What the exercise asks ::
The answer is to be one number: the count of lines in this listing that have the string "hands".

Provided material ::

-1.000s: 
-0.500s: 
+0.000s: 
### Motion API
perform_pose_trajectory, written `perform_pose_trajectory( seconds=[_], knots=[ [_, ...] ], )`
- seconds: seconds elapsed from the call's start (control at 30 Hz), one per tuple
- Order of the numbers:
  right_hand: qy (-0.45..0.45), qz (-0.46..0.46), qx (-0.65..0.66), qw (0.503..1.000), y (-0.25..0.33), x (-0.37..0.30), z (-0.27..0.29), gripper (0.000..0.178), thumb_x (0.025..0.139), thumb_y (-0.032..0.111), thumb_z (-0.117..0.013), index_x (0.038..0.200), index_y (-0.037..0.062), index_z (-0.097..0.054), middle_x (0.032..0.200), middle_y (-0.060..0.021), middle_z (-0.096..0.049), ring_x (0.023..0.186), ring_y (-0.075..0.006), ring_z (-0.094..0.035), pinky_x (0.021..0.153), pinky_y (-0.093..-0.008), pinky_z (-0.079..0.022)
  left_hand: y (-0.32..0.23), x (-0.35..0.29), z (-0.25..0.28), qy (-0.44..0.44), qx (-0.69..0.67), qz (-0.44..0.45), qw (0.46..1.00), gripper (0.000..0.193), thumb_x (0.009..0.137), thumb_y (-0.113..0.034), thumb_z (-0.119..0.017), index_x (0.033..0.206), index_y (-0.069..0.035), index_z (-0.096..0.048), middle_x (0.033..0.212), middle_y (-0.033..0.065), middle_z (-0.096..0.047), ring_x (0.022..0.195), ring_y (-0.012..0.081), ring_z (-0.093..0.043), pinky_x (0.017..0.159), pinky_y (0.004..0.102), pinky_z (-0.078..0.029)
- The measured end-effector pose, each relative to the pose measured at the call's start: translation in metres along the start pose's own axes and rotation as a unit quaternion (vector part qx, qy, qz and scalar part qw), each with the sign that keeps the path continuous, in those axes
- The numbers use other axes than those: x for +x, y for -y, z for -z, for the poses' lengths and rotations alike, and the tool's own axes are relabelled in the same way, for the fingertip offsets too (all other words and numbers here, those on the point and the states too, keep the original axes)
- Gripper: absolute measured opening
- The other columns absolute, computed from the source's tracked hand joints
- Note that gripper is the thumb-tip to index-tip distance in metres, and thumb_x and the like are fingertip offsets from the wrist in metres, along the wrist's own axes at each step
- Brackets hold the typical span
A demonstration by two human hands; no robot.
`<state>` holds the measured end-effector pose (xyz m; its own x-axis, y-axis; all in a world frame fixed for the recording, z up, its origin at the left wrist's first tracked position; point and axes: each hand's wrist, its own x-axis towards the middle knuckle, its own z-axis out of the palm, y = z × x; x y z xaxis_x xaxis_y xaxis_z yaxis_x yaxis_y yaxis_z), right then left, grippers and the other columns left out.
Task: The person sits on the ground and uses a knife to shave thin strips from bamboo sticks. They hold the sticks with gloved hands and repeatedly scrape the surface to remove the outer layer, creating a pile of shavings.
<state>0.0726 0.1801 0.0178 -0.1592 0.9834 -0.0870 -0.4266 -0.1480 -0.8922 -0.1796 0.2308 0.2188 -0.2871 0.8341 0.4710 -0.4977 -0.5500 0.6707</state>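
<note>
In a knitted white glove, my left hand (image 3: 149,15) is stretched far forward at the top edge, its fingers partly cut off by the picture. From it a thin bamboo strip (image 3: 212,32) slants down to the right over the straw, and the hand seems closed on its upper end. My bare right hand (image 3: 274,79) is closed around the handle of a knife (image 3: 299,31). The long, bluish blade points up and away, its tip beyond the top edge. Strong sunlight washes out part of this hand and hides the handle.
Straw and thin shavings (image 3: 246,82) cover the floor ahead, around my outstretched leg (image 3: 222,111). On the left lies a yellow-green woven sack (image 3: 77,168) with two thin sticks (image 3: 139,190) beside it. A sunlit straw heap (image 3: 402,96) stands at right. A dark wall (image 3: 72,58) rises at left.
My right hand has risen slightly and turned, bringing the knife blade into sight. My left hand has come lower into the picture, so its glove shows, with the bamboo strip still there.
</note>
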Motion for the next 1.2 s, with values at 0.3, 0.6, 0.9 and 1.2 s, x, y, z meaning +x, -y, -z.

Exercise answer ::
2